Bizim televizyonumuz yok!

Bizim televizyonumuz yok!
 

Televizyonla beraber bir kardeşle berabermiş gibi büyümüş biri olarak, televizyonsuz bir hayat düşünemezdim. Sabah kalktığımda açılır, akşam yatarken kapanırdı televizyon. Hatta hiç unutmam tek kanallı dönemde Pazar Konseri programı bile izlenirdi. Yanlış anlaşılmasın bu programı küçümsediğim için söylemiyorum. Sadece benim yaşantıma ters, o zamanlar bana hitap etmeyen bir müzik tarzı olduğu için söylüyorum.

Çocukluğumda televizyonla ilgili en merak ettiğim konulardan birisi komşumuzun evinde de aynı görüntülerin olup olmadığıydı. Bu merakımı bana gülerler endişesiyle kimseye soramaz, her seferinde evdeki görüntüye bakıp koşarak yan komşumuzun evine girer (o zamanlar hırsızlık gibi olaylar çok az ve insanların birbirlerine güven duygusunun henüz tükenmemiş olduğu için komşumuzun kapısında dışarıdan da açılan kapı kolu vardı) televizyona bakardım. Ancak her seferinde farklı bir görüntüyle karşılaştığım için aklım karışırdı ve oradaki programları merak ederdim. Burada ki programlar daha mı güzel acaba diye?

Voltran, He man gibi çizgi filmler, 8 haberlerinden önce Adile Teyze’nin masalları gibi programların çocukluğumun en bariz televizyon programlarıdır. Biraz büyümüş olsam da susam sokağını ve bilumum çizgi filmleri kaçırmadan izlerdim. Yine, çocukluğumun en önemli programlarından biri de TRT 1 deki Pazar sabah ki Western kuşağıdır. İyi kötü çirkin, Bir avuç dolar için gibi filmler hayal dünyamı doldurur ve evde yeni bir kovboy filmi çevirirdim yastık ve oklavalar ile.

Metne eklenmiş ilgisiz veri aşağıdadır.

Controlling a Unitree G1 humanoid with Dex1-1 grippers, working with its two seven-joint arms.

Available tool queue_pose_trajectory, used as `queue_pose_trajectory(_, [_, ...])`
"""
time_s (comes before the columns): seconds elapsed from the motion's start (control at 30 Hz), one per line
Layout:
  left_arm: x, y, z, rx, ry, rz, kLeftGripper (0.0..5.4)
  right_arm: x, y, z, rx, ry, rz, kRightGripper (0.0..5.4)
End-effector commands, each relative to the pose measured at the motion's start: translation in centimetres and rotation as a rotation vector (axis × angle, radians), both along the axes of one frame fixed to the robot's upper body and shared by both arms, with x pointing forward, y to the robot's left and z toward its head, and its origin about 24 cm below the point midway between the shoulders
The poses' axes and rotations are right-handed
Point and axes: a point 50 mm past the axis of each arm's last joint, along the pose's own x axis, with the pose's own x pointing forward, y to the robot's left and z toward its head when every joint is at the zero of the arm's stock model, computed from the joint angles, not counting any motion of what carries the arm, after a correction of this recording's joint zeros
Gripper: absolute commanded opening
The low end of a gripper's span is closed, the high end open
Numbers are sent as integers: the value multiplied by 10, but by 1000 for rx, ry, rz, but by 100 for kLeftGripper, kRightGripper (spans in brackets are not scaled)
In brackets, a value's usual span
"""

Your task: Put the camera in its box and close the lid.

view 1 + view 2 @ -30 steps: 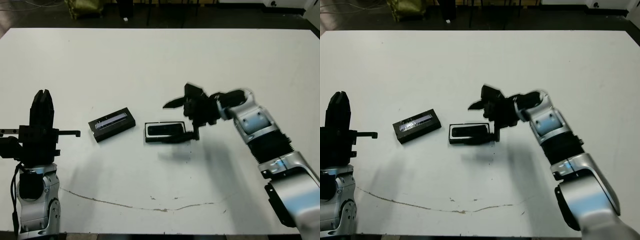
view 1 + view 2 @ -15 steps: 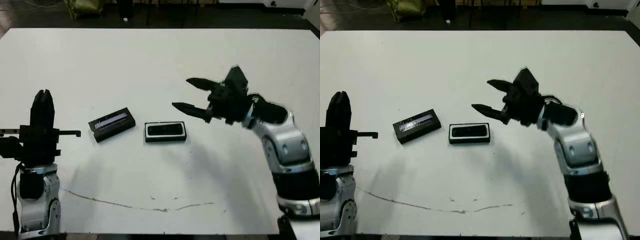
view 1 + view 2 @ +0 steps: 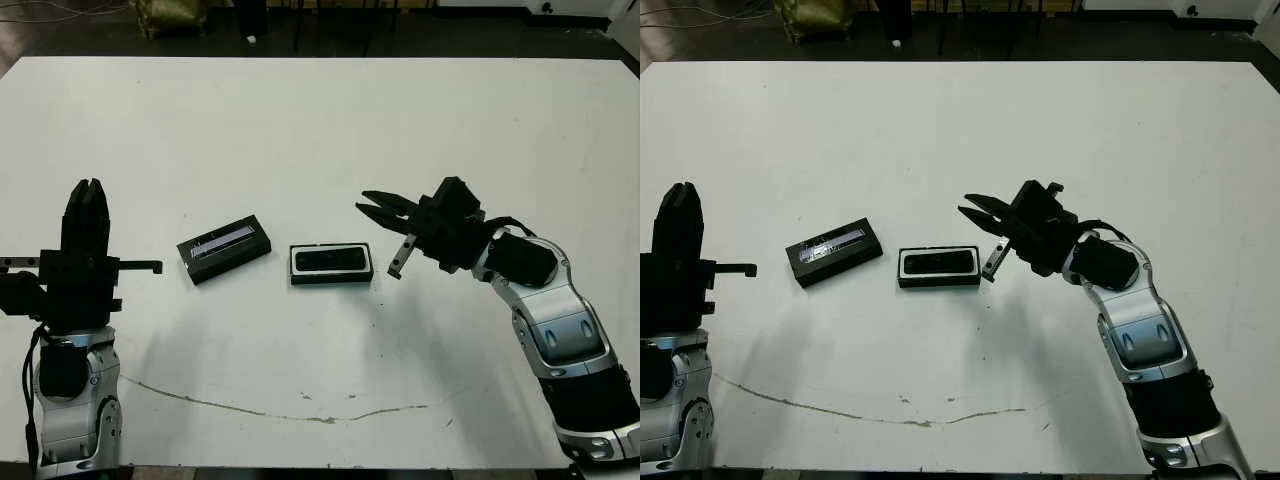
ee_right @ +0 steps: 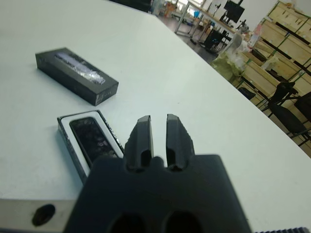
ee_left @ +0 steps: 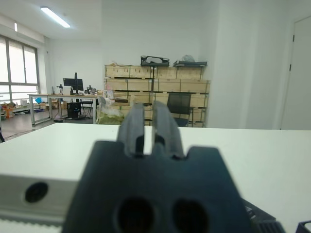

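Observation:
The camera (image 3: pixel 330 260) lies flat inside the box (image 3: pixel 331 279), a black bar framed by the white lining, near the table's middle; the right wrist view shows the camera (image 4: pixel 92 141) in the box (image 4: pixel 65 128) too. The lid (image 3: pixel 224 248), black with a silvery stripe, lies just left of the box, apart from it. My right gripper (image 3: pixel 365 201) hovers right of the box, pointing toward it, shut on nothing. My left gripper (image 3: pixel 88 186) stands upright at the table's left, shut and empty.
A thin dark crack line (image 3: pixel 300 410) runs along the table near its front edge. Beyond the far edge is dark floor with an olive bag (image 3: pixel 170 14). Wooden crates (image 5: pixel 155 77) and desks stand in the room past the table.
My right gripper left the camera in the box, rose and drew back to the right with its fingers wide apart, then came down and shut. The left arm has not moved.

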Motion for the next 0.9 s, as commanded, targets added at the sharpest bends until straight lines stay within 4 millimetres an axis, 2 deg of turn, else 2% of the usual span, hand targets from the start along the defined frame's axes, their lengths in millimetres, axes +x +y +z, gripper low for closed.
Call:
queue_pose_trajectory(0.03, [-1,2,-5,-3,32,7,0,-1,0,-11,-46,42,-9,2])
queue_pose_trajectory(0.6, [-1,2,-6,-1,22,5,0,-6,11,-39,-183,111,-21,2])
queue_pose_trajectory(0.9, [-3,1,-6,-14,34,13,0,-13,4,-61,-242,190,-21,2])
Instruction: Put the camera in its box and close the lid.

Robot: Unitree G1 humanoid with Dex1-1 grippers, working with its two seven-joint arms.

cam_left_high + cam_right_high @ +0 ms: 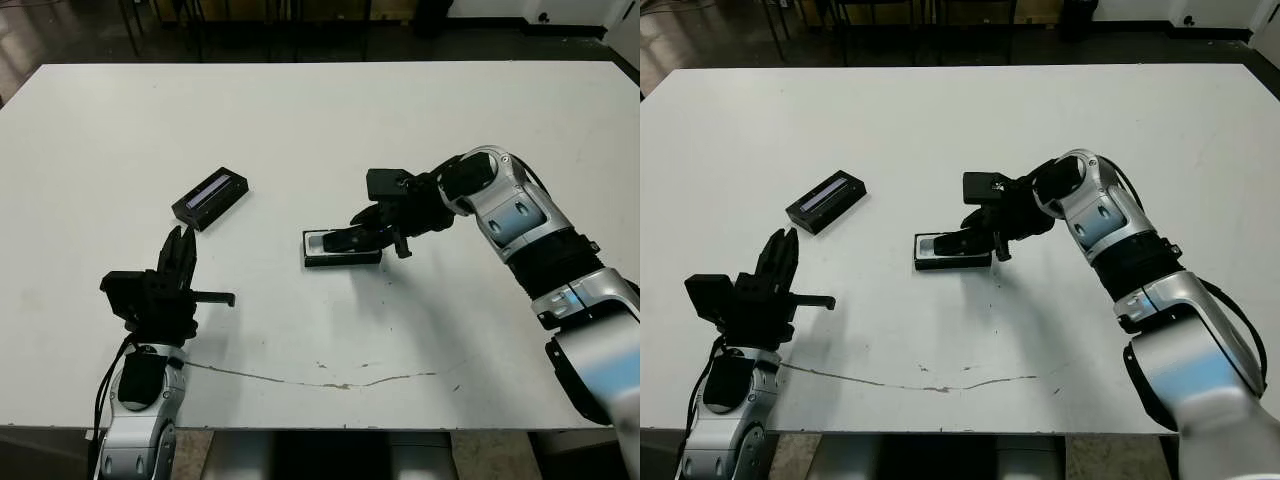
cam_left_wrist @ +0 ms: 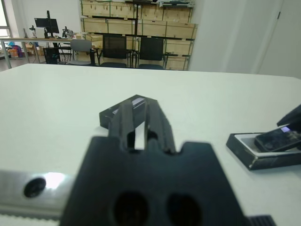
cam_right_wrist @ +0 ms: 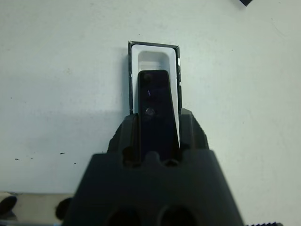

Televizyon sadece bir aygıt değil bir yaşam tarzıydı bizim kuşağın. Böyle bir aygıtın olmaması diye bir ihtimal o zamanlar aklımda yer almıyordu. Bu üniversite hayatında da devam etti. Hatta, ilk yıl televizyon yoktu kaldığım evde ve ben bu durumu kabullenene kadar ikinci yıl bir televizyon aldık ve yine onunla beraber bir yaşam devam etti. Ta ki evlenene kadar! Eşim için televizyon benim için olduğu kadar anlamlı değildi. Hatta evlenince televizyon almayalım diyordu nişanlı olduğumuz dönemde. Ben ilk başlarda ne demek istediğini anlayamamıştım. Neden televizyon almıyoruz ki? Bize ne zararı var? Hem ben televizyonsuz nasıl bir hayat tarzı olur onu da bilmiyordum.

Bütün bu düşünceler içerisinde biz evlendik ve evimize televizyon almadık. Eşim bana neden televizyon istemediğini şu şekilde açıkladı: “Biz televizyon alırsak akşamları oturup onu izleyeceğiz, birbirimizle konuşmayacağız. Paylaşımlarımız az olacak. Kitap okuyamayacağız. Birbirimizi ihmal edeceğiz. Bu yüzden televizyon almayalım.”

Eşimin ne demek istediğini anlamaya başlamıştım. Ben artık tek kişi değildim. İki kişiydik! Farklı bir yaşam tarzımın olması gerekiyordu. Bunun için önümüzdeki en büyük engel ise çok ilginçtir ki televizyondu. Evet, televizyon! O evde olunca o izleniyor, takip ediliyor. Televizyonun olmaması birçok açıdan yaşantıyı etkiliyormuş inanın o zaman anladım. Akşamları yemek yedikten sonra uzun bir gece önünüzde ne yapacaksınız? Bu zamanı doldurmayı ilk başlarda gözümde çok büyütüyordum. Ta ki eşimle beraber kitap okumalarımız, sohbetlerimiz, oyunlarımız ve keşfettiğim yeni bir dünya olan radyo!

Bizim toplumda insanlar birbirlerini tanımadan evleniyorlar ve tanıyamadan ölüyorlar. Çünkü birbirlerini tanıyabilmeleri için konuşmaları gerekir. Konuşmamak için en güzel araç ise televizyondur. O açık olduğumu konuşma ihtiyacı hissetmiyorsun. Televizyonun olmamasının benim evliliğimde ki en önemli anlamı eşimle birbirimizi tanıma fırsatı bulmamızdır.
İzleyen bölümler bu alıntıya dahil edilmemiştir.